Task directions: Skip any pictures. Repeat the data exactly, from its first line through the line that holds "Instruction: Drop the", both included.

━━━ Exercise materials ━━━

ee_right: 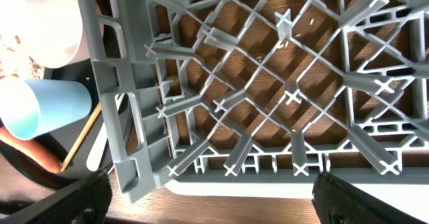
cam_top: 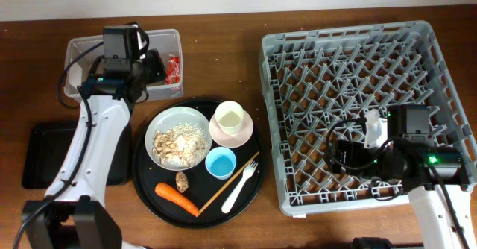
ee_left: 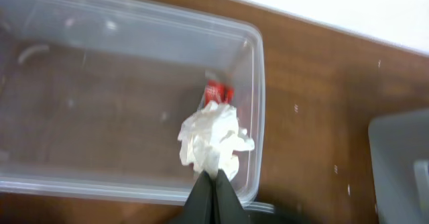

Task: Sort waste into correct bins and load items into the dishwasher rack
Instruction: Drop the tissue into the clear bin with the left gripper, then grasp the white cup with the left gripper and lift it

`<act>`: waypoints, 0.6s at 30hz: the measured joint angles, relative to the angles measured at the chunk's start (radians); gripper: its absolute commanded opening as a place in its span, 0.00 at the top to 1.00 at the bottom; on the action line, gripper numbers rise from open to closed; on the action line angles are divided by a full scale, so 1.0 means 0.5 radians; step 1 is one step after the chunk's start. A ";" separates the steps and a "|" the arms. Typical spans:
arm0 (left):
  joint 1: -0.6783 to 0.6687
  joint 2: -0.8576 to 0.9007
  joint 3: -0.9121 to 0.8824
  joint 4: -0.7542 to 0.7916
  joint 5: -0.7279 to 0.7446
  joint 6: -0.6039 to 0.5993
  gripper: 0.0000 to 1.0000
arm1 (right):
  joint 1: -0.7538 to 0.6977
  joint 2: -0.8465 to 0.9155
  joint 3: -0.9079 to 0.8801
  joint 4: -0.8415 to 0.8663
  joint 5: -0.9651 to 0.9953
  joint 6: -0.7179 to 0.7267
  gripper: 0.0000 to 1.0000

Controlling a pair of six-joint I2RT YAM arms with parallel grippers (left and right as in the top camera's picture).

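Observation:
My left gripper (ee_left: pixel 216 178) is shut on the small white paper wad (ee_left: pixel 214 140), held above the clear tub (ee_left: pixel 259 103). In that tub lies the red crumpled wrapper (ee_left: pixel 218 91), seen too in the overhead view as the wrapper (cam_top: pixel 174 68). From above, the left gripper (cam_top: pixel 156 65) hangs over the tub (cam_top: pixel 80 49). My right gripper (ee_right: pixel 211 184) is open with nothing between its fingers, over the near left corner of the dishwasher rack (ee_right: pixel 127 150). Overhead it is the right gripper (cam_top: pixel 341 153) above the rack (cam_top: pixel 298 44).
A round black tray (cam_top: pixel 145 186) holds the speckled plate (cam_top: pixel 165 119) of crumbs, pink bowl (cam_top: pixel 222 136) with a white cup (cam_top: pixel 229 117), blue cup (cam_top: pixel 220 162), carrot (cam_top: pixel 177 196), brown lump (cam_top: pixel 182 180), fork (cam_top: pixel 240 183) and chopstick (cam_top: pixel 223 190). A shallow black tray (cam_top: pixel 41 156) lies left.

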 measured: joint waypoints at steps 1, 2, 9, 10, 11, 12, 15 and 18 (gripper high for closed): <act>0.000 0.038 0.002 0.082 -0.008 0.000 0.66 | 0.000 0.000 0.000 -0.002 0.000 0.002 0.02; 0.000 0.087 0.005 0.136 -0.014 0.010 0.57 | 0.000 0.000 0.000 -0.003 0.000 0.001 0.02; 0.000 0.333 0.007 0.278 -0.021 0.007 0.49 | 0.000 0.000 0.000 -0.003 0.000 0.000 0.02; 0.000 0.333 0.007 0.249 -0.021 0.007 0.49 | 0.000 0.000 0.000 -0.004 0.000 -0.001 0.02; 0.000 0.333 0.007 0.237 -0.022 0.007 0.50 | 0.000 0.000 0.000 -0.004 0.000 0.001 0.02; 0.000 0.333 0.007 0.230 -0.022 0.007 0.50 | 0.000 0.000 0.000 -0.004 0.000 0.000 0.02; 0.000 0.369 0.008 0.169 -0.022 0.007 0.53 | 0.000 0.000 0.000 -0.004 0.000 0.000 0.02; 0.000 0.481 0.010 0.038 -0.023 0.008 0.54 | 0.000 0.000 0.000 -0.007 0.000 0.001 0.01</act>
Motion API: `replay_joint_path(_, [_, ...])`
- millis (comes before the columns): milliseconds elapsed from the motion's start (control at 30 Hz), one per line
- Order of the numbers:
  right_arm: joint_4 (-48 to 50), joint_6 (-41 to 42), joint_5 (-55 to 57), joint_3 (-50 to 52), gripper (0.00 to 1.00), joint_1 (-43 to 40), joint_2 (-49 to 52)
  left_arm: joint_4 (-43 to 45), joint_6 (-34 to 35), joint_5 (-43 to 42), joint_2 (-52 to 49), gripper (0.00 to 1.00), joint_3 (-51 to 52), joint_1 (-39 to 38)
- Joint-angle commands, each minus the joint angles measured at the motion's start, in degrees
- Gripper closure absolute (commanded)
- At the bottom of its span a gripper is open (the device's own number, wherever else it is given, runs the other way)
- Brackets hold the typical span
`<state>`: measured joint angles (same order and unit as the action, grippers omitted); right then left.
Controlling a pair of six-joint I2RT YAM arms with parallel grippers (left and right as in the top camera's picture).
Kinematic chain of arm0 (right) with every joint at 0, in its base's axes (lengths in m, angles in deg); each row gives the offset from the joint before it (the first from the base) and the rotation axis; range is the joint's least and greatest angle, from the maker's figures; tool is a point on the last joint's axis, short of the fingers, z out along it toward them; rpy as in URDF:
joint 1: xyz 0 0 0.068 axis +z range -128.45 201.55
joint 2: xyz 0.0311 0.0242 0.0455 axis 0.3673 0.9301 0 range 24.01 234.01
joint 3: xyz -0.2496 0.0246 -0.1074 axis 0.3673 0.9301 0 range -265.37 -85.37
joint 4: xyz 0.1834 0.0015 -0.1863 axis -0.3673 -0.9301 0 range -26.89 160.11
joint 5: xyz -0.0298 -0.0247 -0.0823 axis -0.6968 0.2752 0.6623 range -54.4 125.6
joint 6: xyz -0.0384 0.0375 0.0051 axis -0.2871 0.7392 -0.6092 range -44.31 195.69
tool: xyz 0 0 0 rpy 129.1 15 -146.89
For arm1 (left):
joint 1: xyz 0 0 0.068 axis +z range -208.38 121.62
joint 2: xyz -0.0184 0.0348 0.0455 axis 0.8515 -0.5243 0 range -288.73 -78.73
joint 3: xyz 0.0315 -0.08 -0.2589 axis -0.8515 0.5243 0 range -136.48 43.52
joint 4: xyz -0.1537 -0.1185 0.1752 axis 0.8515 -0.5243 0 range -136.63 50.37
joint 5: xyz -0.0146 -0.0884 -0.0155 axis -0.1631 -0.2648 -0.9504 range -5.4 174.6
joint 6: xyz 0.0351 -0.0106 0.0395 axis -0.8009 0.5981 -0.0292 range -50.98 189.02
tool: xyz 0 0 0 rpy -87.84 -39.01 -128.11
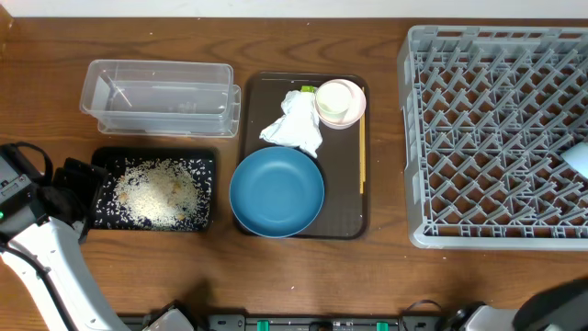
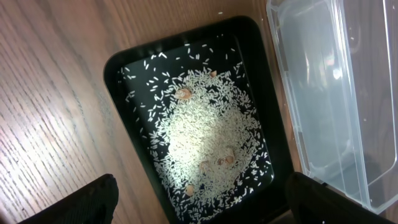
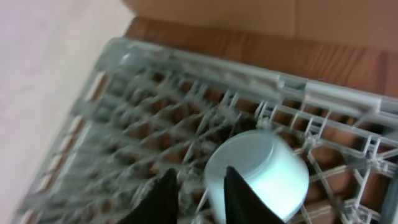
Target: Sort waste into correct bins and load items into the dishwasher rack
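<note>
The black tray [image 1: 206,164] [image 2: 124,65] holds loose rice [image 1: 158,191] [image 2: 208,134]. My left gripper [image 1: 85,190] [image 2: 202,199] hangs open over its near end, holding nothing. The clear container [image 1: 156,97] [image 2: 323,93] lies beside the tray. A dark blue bowl [image 1: 276,191], crumpled napkin [image 1: 294,127], green-yellow wrapper [image 1: 308,89], pinkish-white cup [image 1: 340,101] and chopsticks [image 1: 362,156] lie on the brown tray. A small light blue bowl [image 1: 577,158] [image 3: 267,174] sits upside down in the grey rack [image 1: 496,138] [image 3: 186,112]. My right gripper [image 3: 200,174] is just left of it, jaws nearly together with nothing between.
The brown serving tray [image 1: 354,216] lies between the black tray and the rack. Bare wood shows in front of the trays. The rack reaches the table's right edge. The right wrist view is blurred.
</note>
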<state>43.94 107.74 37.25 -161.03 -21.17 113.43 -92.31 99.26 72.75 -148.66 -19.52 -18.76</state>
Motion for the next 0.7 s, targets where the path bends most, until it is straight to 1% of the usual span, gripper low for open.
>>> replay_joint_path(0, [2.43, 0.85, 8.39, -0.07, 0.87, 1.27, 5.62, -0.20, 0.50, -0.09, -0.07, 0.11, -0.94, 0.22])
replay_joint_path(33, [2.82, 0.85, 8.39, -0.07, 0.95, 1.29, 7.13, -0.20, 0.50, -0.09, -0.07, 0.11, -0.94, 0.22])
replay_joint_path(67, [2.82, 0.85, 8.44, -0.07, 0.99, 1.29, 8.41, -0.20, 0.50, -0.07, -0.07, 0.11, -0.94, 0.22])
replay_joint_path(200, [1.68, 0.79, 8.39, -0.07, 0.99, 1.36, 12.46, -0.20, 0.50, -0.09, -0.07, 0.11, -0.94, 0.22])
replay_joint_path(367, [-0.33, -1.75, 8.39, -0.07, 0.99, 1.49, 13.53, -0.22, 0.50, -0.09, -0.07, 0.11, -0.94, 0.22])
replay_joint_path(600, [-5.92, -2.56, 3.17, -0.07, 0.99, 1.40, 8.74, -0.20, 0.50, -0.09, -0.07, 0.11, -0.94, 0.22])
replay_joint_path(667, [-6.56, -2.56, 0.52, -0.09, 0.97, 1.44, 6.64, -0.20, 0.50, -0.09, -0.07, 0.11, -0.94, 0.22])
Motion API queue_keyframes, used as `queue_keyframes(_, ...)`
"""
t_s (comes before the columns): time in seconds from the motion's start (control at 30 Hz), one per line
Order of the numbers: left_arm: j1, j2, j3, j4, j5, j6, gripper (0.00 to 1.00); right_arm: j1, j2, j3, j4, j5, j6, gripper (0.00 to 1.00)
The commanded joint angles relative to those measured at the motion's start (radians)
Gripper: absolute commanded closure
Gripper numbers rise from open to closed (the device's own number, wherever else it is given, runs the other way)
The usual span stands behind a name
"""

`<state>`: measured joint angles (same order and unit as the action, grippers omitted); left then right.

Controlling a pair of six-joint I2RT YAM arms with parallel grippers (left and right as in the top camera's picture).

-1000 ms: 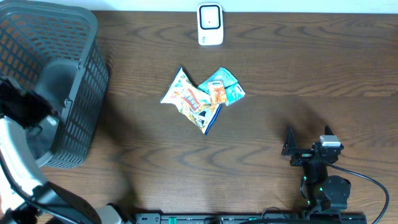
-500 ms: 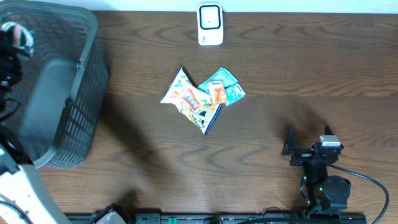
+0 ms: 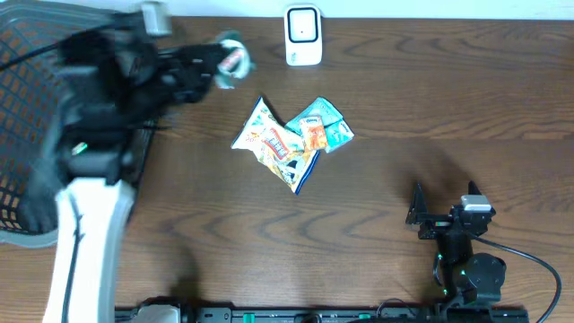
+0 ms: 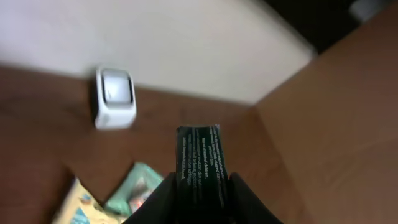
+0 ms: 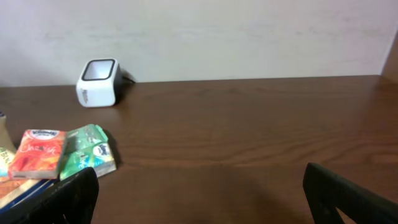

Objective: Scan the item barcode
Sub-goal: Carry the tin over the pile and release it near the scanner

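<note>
The brown wooden worktop (image 3: 430, 108) carries a grey mesh basket (image 3: 22, 63) at its far left corner. The left arm (image 3: 99, 117), blurred in the overhead view, reaches out over the basket's right side toward the middle of the far edge. The right arm (image 3: 466, 260) sits by the near edge, toward the right corner, and the right gripper (image 3: 445, 199) has its fingers (image 5: 68, 199) spread wide with nothing between them. In the middle of the worktop lies a heap of snack packets: a large yellow-and-white one (image 3: 273, 144) with a teal packet (image 3: 323, 117) and an orange pack (image 3: 316, 136) against its right side. A white scanner (image 3: 303, 36) stands at the middle of the far edge. The left gripper (image 3: 215, 67) is pinched on a narrow dark pack (image 4: 199, 158) with small pale print, its fingers (image 4: 163, 196) pressed against both sides. The pack is held above the worktop just left of the scanner, apart from it.
</note>
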<state>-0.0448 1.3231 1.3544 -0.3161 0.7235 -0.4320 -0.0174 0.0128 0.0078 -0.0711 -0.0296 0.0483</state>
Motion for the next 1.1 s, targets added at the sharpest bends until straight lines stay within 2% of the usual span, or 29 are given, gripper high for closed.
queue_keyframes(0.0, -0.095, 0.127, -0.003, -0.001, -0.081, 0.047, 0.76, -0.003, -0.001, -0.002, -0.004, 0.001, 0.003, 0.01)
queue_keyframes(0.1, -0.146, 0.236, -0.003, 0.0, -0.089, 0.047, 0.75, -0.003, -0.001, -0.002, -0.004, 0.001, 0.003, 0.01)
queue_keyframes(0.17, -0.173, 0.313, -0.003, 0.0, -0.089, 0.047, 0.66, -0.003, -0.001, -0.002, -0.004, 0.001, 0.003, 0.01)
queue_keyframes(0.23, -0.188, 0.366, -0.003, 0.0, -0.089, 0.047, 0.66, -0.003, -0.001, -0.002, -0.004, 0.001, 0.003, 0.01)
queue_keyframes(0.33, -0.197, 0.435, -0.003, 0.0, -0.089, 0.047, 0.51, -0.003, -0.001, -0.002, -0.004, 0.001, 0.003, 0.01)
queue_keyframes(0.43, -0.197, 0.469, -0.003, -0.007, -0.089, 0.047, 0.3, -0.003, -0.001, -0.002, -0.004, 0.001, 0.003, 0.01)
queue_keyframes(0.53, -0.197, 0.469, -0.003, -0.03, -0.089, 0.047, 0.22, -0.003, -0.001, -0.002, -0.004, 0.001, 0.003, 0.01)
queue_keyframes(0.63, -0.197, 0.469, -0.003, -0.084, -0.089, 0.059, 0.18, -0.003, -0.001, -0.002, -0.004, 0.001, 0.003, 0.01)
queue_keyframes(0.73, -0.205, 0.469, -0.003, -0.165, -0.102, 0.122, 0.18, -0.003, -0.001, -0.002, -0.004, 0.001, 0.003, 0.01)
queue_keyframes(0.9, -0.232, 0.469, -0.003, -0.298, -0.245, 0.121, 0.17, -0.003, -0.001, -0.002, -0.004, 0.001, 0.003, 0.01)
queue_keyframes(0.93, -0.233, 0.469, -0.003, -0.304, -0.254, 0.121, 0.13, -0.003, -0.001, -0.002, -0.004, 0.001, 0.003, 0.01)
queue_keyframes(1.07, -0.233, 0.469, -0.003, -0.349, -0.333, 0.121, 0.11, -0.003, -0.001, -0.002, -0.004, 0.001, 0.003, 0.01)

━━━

Answer space:
ee_right: 
cam_top: 
ee_left: 

Task: Sort waste into correct bins and load items into the dishwasher rack
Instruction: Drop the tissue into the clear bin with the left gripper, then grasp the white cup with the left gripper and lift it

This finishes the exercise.